Start of Record excerpts
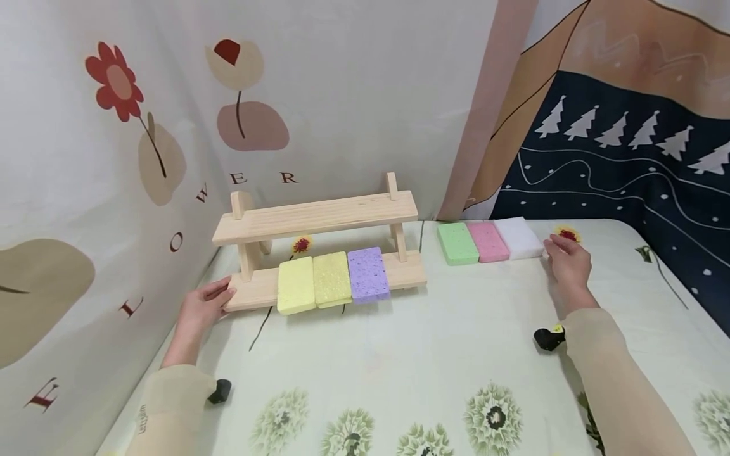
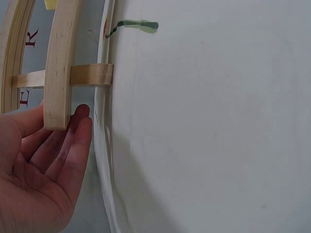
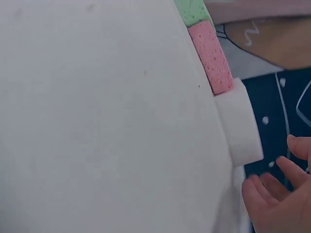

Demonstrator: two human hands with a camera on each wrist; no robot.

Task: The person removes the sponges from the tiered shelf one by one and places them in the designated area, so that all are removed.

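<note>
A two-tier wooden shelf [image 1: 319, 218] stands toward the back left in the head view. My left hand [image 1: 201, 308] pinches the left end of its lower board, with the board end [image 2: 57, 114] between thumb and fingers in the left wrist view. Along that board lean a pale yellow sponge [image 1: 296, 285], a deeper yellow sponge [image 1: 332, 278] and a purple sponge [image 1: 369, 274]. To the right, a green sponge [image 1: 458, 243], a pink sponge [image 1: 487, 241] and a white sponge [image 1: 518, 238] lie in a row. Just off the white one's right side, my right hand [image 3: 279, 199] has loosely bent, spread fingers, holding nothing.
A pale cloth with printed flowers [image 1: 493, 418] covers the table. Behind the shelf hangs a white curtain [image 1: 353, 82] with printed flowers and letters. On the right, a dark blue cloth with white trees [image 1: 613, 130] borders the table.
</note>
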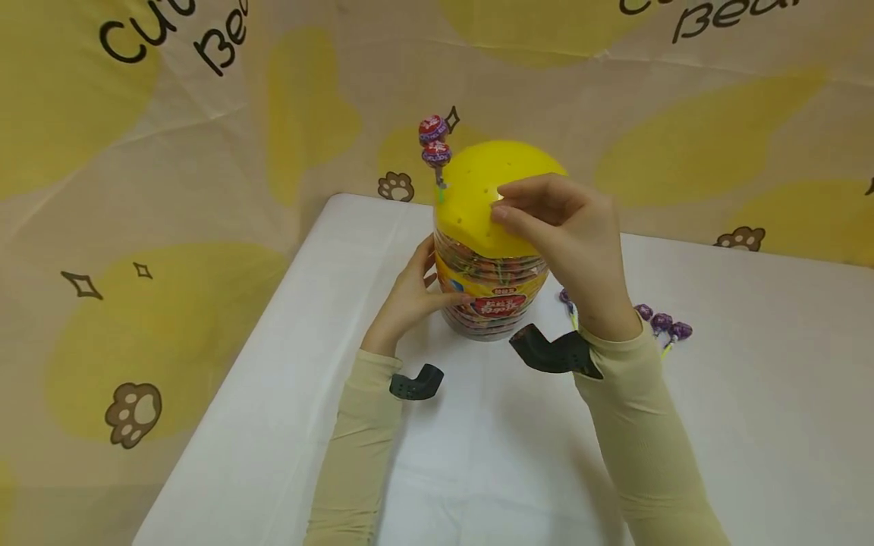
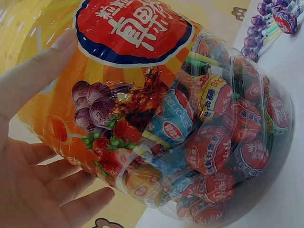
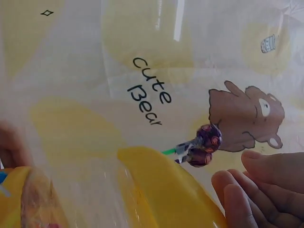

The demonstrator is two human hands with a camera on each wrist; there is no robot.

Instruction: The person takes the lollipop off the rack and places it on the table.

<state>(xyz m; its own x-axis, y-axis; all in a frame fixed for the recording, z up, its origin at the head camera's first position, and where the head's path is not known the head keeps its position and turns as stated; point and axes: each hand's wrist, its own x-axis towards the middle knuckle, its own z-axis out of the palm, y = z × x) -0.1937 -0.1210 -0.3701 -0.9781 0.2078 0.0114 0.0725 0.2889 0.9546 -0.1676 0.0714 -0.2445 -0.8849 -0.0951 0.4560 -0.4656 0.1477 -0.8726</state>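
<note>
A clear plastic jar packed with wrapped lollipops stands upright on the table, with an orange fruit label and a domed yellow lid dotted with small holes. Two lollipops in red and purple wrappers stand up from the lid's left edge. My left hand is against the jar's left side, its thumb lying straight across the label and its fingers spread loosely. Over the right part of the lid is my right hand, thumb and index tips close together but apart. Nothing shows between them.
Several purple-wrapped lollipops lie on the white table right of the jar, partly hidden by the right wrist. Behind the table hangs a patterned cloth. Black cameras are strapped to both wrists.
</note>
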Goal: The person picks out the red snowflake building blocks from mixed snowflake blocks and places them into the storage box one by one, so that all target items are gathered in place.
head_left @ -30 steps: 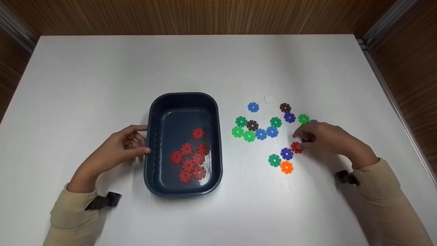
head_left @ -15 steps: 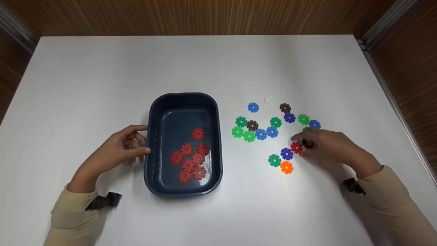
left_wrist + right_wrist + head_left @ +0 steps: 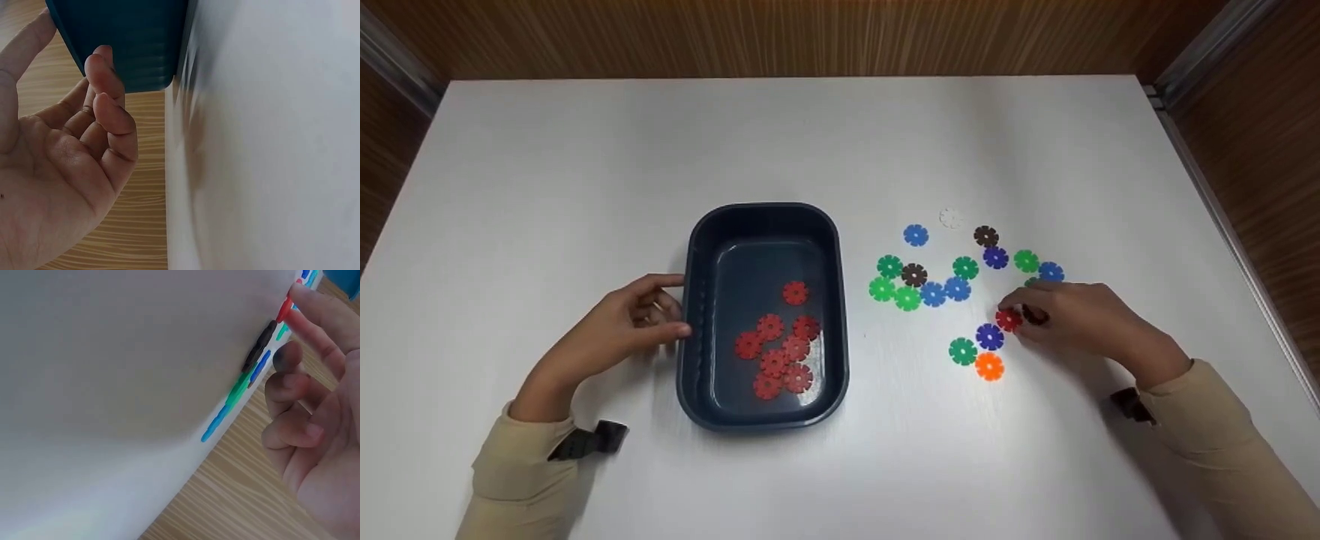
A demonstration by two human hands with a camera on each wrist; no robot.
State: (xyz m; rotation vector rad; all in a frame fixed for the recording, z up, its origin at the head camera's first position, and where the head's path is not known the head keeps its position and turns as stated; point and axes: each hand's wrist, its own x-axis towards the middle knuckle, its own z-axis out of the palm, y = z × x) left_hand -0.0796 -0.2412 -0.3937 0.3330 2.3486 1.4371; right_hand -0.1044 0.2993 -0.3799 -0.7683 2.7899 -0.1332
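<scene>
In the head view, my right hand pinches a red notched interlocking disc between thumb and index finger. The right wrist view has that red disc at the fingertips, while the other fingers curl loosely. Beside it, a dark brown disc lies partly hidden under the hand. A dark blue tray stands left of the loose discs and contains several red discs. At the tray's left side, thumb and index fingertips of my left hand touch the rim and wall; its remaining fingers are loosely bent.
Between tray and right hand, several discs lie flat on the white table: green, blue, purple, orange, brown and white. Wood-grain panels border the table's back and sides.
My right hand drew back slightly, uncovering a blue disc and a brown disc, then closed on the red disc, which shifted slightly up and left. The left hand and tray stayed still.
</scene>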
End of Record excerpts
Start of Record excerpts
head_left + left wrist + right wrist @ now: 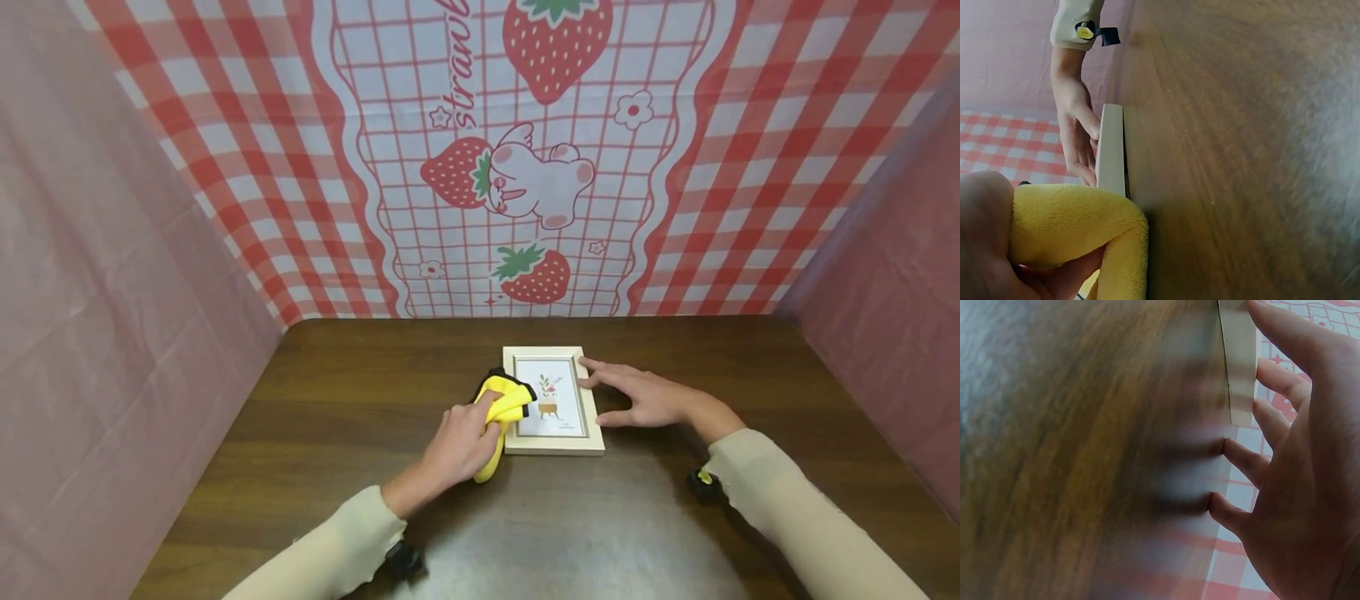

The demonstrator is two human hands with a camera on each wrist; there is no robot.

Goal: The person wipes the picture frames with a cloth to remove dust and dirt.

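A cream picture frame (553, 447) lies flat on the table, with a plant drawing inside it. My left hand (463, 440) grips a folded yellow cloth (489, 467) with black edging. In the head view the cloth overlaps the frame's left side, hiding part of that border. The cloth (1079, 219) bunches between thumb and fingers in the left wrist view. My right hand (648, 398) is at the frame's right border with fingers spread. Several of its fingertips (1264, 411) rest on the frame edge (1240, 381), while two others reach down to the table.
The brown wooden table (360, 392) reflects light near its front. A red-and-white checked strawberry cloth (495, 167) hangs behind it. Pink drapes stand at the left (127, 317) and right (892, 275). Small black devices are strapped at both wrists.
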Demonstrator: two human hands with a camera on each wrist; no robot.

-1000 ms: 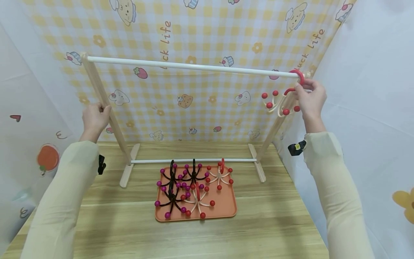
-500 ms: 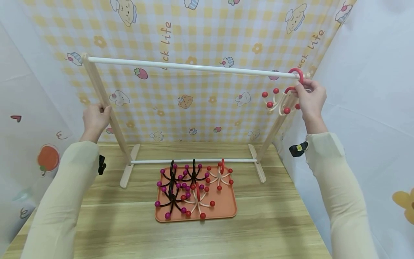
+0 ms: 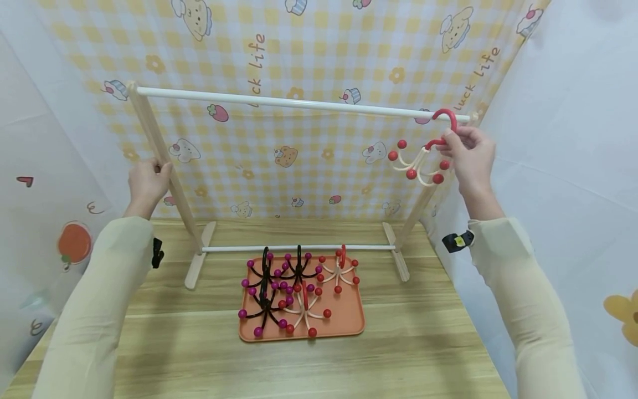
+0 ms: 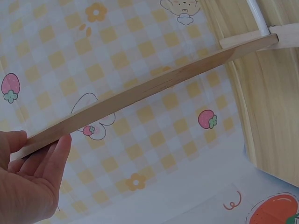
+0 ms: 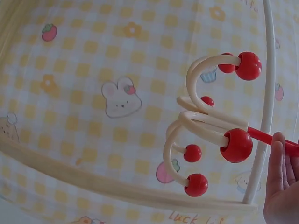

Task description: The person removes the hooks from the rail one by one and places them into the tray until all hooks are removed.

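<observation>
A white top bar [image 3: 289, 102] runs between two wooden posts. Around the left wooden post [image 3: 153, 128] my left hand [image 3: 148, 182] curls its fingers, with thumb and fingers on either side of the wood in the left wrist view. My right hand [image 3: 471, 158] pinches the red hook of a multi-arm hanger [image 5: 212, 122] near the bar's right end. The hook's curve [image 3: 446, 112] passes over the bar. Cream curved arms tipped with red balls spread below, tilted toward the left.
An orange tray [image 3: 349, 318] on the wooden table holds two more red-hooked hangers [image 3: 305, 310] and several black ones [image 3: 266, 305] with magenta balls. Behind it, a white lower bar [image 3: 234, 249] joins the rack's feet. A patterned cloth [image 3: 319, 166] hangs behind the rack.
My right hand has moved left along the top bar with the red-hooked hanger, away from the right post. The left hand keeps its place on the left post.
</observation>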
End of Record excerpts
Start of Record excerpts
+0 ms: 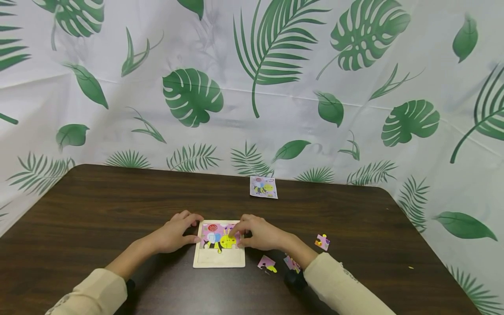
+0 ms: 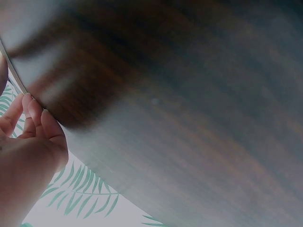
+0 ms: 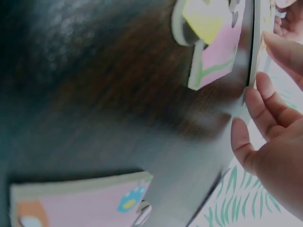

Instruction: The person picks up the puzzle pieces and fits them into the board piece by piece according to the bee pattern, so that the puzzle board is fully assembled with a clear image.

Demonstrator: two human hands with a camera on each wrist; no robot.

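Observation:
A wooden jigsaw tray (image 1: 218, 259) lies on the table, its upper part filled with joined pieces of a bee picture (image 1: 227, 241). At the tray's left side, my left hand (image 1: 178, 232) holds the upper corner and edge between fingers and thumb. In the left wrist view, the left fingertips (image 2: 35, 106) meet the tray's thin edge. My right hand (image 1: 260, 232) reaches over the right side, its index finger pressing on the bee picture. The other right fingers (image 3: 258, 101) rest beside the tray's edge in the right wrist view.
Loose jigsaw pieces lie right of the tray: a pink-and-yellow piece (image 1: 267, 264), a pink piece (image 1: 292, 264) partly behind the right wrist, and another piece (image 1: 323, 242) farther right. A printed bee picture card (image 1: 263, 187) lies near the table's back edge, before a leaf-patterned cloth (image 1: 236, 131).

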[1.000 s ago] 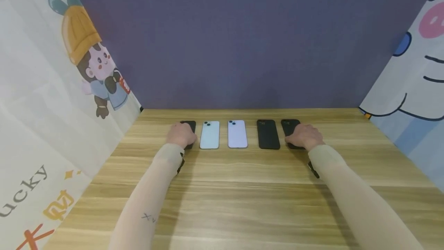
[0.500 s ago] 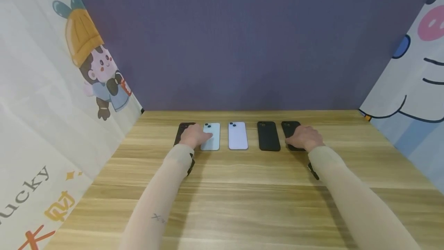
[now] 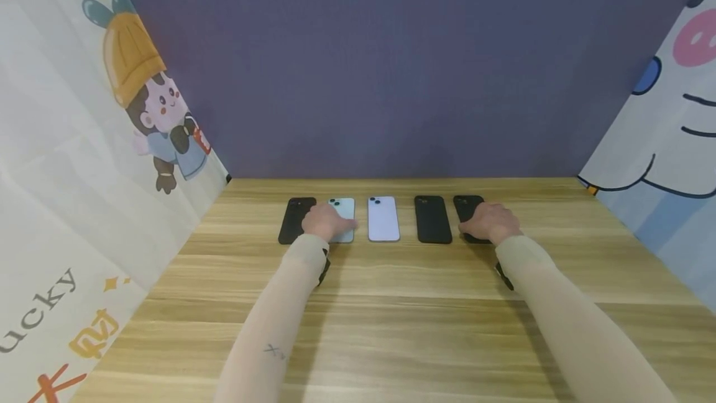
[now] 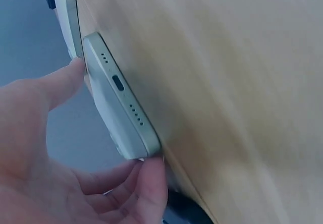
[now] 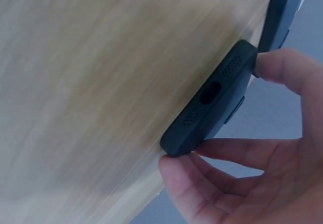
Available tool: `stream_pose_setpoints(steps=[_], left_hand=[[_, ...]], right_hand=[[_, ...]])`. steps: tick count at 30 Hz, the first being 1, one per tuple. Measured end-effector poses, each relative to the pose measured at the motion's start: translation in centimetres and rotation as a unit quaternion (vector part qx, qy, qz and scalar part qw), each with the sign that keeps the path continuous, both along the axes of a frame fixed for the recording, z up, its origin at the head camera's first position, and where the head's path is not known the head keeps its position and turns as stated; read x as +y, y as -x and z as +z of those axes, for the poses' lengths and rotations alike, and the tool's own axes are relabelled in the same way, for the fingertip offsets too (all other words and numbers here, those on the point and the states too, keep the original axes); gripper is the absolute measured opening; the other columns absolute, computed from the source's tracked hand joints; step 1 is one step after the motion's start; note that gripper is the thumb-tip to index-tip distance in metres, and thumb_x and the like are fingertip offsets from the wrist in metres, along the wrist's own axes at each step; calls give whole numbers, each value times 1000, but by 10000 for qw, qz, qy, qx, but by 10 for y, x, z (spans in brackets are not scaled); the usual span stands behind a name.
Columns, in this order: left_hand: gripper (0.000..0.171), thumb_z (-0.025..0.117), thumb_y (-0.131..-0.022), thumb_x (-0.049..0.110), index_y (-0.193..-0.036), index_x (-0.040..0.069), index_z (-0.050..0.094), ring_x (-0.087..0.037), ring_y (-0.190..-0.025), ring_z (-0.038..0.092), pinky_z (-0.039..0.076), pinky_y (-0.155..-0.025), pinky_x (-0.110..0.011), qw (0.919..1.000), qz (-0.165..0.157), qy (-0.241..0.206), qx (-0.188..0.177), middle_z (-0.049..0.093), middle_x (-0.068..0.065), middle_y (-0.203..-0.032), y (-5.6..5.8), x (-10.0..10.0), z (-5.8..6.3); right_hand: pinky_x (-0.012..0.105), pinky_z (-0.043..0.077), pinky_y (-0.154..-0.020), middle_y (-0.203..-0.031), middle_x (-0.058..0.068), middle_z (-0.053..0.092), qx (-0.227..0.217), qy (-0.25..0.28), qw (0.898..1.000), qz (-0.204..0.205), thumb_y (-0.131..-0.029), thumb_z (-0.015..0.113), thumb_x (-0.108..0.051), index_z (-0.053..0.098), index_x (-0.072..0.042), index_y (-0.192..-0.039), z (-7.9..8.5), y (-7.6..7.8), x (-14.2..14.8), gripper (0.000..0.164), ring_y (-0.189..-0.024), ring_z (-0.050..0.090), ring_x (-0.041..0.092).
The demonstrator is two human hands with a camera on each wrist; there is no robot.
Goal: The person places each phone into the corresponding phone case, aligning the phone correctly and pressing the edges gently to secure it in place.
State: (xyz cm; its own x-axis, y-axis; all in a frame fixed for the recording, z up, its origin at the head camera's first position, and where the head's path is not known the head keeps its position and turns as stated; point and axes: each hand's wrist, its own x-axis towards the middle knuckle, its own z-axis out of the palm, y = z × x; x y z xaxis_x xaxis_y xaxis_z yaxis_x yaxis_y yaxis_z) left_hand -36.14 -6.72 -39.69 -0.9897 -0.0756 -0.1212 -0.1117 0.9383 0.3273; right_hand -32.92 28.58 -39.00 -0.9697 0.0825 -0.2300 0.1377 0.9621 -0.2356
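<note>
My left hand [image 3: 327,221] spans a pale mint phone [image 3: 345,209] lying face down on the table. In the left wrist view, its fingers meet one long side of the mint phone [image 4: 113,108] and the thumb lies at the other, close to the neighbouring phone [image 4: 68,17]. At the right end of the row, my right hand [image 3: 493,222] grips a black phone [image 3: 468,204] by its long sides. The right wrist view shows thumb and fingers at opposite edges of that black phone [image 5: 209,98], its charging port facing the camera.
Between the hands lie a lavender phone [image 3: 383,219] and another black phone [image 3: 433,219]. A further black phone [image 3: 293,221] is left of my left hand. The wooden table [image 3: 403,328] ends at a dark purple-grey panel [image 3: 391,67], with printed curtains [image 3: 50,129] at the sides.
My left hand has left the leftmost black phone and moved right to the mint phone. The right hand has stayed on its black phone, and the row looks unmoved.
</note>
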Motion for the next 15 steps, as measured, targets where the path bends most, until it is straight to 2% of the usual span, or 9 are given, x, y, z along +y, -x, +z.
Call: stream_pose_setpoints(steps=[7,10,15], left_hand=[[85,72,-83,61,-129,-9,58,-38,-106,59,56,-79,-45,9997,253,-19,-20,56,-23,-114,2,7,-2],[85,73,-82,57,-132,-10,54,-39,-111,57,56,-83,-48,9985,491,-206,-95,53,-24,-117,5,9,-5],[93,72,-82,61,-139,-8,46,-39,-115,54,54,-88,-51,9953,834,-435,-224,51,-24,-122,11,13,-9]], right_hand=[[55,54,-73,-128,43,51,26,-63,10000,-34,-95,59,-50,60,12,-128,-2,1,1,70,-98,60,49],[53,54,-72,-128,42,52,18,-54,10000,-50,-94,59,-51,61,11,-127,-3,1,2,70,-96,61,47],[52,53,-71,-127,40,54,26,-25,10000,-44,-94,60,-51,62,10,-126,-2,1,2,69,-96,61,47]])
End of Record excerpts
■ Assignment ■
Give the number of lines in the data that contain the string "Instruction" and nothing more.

■ Your solution ■
2